JonnyGold 2008-08-27 09:43:07

Answer 17

+2 A:

I've had mixed results in .NET using SgmlReader which was originally started by Chris Lovett and appears to have been updated by MindTouch.

Shawn Miller 2008-08-27 18:49:53

Answer 18

+2 A:

I've had some success with HtmlUnit, in Java. It's a simple framework for writing unit tests on web UI's, but equally useful for HTML scraping.

Henry 2008-08-31 12:09:33

Answer 19

+7 A:

The Python lxml library acts as a Pythonic binding for the libxml2 and libxslt libraries. I like particularly its XPath support and pretty-printing of the in-memory XML structure. It also supports parsing broken HTML.

akaihola 2008-09-17 12:44:55

Answer 20

+3 A:

you would be a fool not to use perl.. here come the flames..

bone up on the following modules and ginsu any scrape around.

use LWP use HTML::TableExtract use HTML::TreeBuilder use HTML::Form use Data::Dumper

2008-09-17 12:56:25

-1 Sentences begin with a capital letter.

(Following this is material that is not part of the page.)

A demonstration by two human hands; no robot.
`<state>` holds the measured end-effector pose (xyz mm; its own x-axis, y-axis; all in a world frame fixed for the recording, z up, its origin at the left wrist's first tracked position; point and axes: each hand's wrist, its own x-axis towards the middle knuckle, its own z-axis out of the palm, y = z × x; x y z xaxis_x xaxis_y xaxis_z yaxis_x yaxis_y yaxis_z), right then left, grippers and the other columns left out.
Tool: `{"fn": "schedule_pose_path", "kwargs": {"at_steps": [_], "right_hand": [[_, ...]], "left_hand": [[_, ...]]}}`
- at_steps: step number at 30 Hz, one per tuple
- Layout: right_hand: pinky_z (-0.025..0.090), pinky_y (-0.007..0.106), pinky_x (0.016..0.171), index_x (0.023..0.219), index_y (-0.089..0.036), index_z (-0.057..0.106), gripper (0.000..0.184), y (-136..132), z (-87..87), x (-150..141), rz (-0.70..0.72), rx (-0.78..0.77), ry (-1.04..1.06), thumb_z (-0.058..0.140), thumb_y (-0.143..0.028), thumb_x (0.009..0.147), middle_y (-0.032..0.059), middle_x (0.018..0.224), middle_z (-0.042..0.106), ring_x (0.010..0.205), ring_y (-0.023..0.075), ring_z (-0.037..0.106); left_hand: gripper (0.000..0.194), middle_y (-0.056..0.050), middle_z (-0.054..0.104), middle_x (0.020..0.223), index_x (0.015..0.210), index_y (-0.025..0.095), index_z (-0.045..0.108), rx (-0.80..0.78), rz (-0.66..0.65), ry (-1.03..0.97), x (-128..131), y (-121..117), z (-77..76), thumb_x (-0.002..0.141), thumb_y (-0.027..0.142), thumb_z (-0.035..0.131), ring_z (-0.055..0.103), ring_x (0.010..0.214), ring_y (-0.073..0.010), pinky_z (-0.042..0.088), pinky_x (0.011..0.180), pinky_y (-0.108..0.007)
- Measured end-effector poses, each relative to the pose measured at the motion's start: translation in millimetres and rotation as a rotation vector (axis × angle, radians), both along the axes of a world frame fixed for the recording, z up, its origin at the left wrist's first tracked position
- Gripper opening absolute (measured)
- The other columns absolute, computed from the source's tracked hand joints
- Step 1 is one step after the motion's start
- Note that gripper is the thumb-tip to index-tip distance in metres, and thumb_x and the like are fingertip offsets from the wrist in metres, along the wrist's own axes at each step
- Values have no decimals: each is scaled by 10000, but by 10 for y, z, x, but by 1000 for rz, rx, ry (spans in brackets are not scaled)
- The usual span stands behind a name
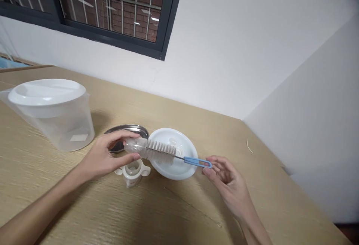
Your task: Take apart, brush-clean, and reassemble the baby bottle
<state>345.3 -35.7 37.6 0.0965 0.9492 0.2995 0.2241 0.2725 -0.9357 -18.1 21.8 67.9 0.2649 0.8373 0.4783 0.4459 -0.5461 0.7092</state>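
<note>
My left hand grips a small clear bottle on its side, thumb below and fingers above. A bottle brush with white bristles has its tip inside the bottle's mouth, while most of the bristles show outside. The end of the brush's blue loop handle is pinched by my right hand. Beneath the brush is a white bowl with some water in it. A white two-handled cup-like piece stands just below the bottle. Partly behind my left hand lies an oval metal tray.
A translucent pitcher with a white lid stands at the left of the wooden table. Near the front lies a thin wire-like brush. A pale strip rests at the right. Behind are a wall and a barred window.
</note>
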Motion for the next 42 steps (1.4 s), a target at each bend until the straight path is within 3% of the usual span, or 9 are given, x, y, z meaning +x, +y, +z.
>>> {"fn": "schedule_pose_path", "kwargs": {"at_steps": [4, 9, 13, 15, 23, 29, 35, 40, 42], "right_hand": [[529, 242, 639, 944, -185, 673, 294, -17, -61, 71, 5, -64, -65, 715, -467, 872, 55, 736, 708, 667, 158, 660], [437, 242, 554, 640, -181, 591, 484, -35, 28, 22, 70, -111, -193, 545, -538, 965, 36, 557, 604, 540, 135, 547], [484, 248, 605, 1001, -197, 685, 315, -23, 18, -19, 38, -77, -134, 666, -496, 902, 29, 685, 660, 638, 158, 615], [522, 251, 658, 1134, -239, 637, 381, -24, -11, -31, 11, -12, -31, 756, -448, 839, 30, 811, 704, 709, 161, 656], [552, 294, 648, 952, -203, 652, 390, -115, 69, -126, -99, -123, 76, 792, -523, 777, 25, 682, 693, 627, 176, 663], [511, 266, 584, 882, -186, 664, 371, -53, -11, 10, 26, -149, -27, 674, -557, 875, 34, 606, 678, 543, 163, 630], [460, 254, 546, 699, -179, 676, 450, -3, -38, 25, -22, -94, -161, 639, -586, 886, 30, 566, 616, 535, 151, 574], [508, 272, 593, 1188, -219, 661, 456, -48, 42, -84, -84, -69, -37, 726, -514, 847, -4, 675, 653, 578, 146, 597], [540, 283, 642, 1149, -235, 645, 446, -70, 74, -130, -127, -40, 37, 788, -472, 798, 12, 784, 696, 624, 144, 626]], "left_hand": [[429, -67, 764, 1148, 1148, 274, 731, -17, -46, -19, 9, 6, 12, 752, 416, 816, 718, 1012, -242, 594, 848, -328], [445, -56, 742, 1218, 1190, 310, 713, -43, -111, -6, -7, -11, -5, 764, 389, 813, 684, 1139, -249, 579, 918, -341], [452, -61, 756, 1167, 1177, 293, 715, -35, -43, 17, -14, -4, -20, 755, 419, 815, 711, 1025, -243, 591, 859, -345], [448, -60, 763, 1139, 1157, 284, 721, -31, -6, 15, -6, 8, -27, 747, 438, 818, 716, 972, -238, 594, 832, -344], [446, -74, 760, 1158, 1145, 277, 723, -5, -49, -25, 31, 40, -51, 743, 439, 826, 706, 1054, -254, 603, 839, -346], [462, -42, 752, 1205, 1189, 337, 708, -6, -112, -38, 14, 23, -70, 747, 379, 838, 679, 1161, -260, 590, 926, -364], [463, -43, 744, 1235, 1198, 333, 709, 15, -160, -30, 13, -3, -67, 753, 343, 838, 679, 1170, -256, 590, 956, -374], [426, -53, 763, 1175, 1150, 313, 728, 16, -79, -6, 29, 9, -30, 747, 410, 829, 701, 1105, -266, 616, 847, -359], [423, -53, 765, 1166, 1148, 307, 729, 18, -60, -1, 22, 20, -29, 751, 416, 826, 709, 1075, -261, 614, 822, -344]]}}
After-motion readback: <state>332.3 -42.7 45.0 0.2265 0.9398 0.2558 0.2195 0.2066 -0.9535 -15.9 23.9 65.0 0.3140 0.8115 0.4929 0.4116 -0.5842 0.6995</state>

Andrew Grimm 2010-08-22 07:32:04

@Andrew: That's a lousy reason for a downvote.

Charles Stewart 2010-10-22 22:01:54

Answer 21

+5 A:

I've had great success with the combination of HTML Agility Pack + Regex + XDocument (Linq->XMLy stuff)

It's extremley powerfull - here's a blog post by Vijay Santhanam that got me hooked on it

http://vijay.screamingpens.com/archive/2008/05/26/linq-amp-lambda-part-3-html-agility-pack-to-linq.aspx

scotta 2008-09-17 15:14:08

link not working :(

bortao 2010-10-05 06:07:31

Answer 22

+4 A:

The templatemaker utility from Adrian Holovaty (of Django fame) uses a very interesting approach: You feed it variations of the same page and it "learns" where the "holes" for variable data are. It's not HTML specific, so it would be good for scraping any other plaintext content as well. I've used it also for PDFs and HTML converted to plaintext (with pdftotext and lynx, respectively).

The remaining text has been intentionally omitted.